Murine typhus is one of several diseases once assumed to have been all but eradicated in the continental U.S. thanks to better pubic health programs since the mid-20th Century, but that have been staging a comeback in Texas recently. Or perhaps these onetime plagues never really were entirely eliminated, but no one was looking for them or trained to recognize them, since they were rarely if ever covered by medical schools.
According to Dr. Peter Hotez in his book “Forgotten People, Forgotten Diseases”, the second edition of which was released in May, “We have uncovered an extraordinary disease burden from NTDs in Texas and adjacent Gulf Coast states, including Chagas disease, congenital cytomegalovirus, dengue, murine typhus, toxocariasis, trichomoniasis and West Nile virus.” “I think these diseases have been around for a while,” Dr. Hotez commented to Al Jazeera America’s Amy Maxman last week, “But no one has been looking.”

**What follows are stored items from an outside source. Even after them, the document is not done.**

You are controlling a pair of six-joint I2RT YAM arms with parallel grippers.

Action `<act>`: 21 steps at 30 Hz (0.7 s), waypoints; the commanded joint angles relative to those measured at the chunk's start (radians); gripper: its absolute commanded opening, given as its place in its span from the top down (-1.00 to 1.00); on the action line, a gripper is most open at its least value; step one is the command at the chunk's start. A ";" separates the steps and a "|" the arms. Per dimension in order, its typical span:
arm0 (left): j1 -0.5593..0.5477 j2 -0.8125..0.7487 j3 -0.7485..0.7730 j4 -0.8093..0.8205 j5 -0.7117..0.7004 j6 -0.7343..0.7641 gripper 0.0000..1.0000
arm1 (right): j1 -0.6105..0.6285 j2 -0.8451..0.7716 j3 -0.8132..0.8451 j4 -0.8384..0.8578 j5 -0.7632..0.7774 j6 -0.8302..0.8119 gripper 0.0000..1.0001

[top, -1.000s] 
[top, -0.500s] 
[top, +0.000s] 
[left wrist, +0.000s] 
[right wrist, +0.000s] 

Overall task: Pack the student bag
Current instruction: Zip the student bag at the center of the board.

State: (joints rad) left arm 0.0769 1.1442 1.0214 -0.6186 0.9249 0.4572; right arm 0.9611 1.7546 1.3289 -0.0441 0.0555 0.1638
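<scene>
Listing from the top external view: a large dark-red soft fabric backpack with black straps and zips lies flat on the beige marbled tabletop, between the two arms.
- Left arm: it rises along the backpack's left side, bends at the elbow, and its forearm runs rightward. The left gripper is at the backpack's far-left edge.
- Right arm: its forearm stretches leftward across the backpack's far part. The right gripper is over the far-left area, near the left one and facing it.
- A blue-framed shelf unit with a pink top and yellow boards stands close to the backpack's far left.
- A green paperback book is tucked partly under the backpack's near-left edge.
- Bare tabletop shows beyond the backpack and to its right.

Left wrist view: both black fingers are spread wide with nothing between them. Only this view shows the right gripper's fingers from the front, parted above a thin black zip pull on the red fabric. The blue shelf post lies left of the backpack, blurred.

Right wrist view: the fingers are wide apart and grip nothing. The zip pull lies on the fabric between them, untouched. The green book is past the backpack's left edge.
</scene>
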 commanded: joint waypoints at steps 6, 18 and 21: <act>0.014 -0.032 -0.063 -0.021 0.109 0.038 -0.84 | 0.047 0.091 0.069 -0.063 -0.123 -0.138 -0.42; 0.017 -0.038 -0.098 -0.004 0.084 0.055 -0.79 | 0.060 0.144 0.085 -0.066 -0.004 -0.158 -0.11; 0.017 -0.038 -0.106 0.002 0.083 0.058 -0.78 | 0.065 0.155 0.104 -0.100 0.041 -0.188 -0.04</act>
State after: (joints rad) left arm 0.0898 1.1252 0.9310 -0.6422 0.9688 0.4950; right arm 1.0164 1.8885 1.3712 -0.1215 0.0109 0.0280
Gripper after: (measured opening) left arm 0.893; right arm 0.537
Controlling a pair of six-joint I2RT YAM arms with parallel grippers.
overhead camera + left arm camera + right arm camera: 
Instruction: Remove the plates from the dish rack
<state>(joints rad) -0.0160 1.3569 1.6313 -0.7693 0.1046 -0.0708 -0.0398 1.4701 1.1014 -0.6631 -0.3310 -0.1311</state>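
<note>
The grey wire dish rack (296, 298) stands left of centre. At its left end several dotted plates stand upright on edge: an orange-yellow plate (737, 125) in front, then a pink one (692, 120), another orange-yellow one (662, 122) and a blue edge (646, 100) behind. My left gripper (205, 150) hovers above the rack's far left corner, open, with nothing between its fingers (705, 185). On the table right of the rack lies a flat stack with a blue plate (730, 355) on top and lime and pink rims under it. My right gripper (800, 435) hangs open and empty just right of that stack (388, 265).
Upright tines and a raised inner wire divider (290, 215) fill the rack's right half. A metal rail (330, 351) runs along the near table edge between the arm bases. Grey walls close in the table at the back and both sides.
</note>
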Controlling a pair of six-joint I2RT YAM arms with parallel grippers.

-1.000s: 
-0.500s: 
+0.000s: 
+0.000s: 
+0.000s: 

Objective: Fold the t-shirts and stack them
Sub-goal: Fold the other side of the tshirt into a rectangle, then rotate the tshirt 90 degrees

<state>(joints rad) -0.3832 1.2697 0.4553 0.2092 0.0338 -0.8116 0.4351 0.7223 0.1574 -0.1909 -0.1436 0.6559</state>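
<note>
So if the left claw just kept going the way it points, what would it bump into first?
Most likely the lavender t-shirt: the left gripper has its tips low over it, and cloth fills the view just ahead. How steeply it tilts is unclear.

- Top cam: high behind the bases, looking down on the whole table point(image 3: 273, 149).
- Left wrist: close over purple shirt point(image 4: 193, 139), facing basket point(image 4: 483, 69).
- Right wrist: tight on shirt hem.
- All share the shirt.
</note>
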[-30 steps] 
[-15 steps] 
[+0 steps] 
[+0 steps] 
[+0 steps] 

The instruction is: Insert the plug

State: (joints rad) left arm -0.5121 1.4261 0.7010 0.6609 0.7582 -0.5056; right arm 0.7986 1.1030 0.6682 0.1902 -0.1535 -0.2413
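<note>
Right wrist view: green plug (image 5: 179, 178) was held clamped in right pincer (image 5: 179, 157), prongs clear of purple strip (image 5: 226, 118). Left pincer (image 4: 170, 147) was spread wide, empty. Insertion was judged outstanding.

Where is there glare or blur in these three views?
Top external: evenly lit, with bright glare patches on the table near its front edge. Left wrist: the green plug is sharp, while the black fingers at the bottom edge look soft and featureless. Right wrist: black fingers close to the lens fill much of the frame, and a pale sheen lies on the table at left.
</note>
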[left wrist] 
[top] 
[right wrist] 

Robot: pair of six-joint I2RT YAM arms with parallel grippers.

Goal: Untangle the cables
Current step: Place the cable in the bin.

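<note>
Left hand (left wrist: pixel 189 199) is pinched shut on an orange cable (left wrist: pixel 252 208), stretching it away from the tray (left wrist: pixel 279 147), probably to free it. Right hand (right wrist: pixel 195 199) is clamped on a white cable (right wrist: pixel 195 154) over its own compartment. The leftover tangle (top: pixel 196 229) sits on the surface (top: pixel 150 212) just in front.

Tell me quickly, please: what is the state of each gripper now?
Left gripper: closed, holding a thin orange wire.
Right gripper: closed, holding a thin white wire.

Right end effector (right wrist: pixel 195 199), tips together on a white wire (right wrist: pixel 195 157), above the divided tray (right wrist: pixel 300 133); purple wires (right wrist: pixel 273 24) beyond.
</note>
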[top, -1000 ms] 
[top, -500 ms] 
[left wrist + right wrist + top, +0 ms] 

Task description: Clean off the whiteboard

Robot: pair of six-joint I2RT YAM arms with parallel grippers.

Dr. Hotez is dean of the National School of Tropical Medicine at Baylor College of Medicine, where he is a professor in the Department of Pediatrics and the Department of Molecular Virology and Microbiology, head of the Section of Pediatric Tropical Medicine and the Texas Children’s Hospital Endowed Chair of Tropical Pediatrics, president of the Sabin Vaccine Institute and Texas Children’s Hospital Center for Vaccine Awareness and Research, and the fellow in disease and poverty at Rice University’s Baker Institute for Public Policy.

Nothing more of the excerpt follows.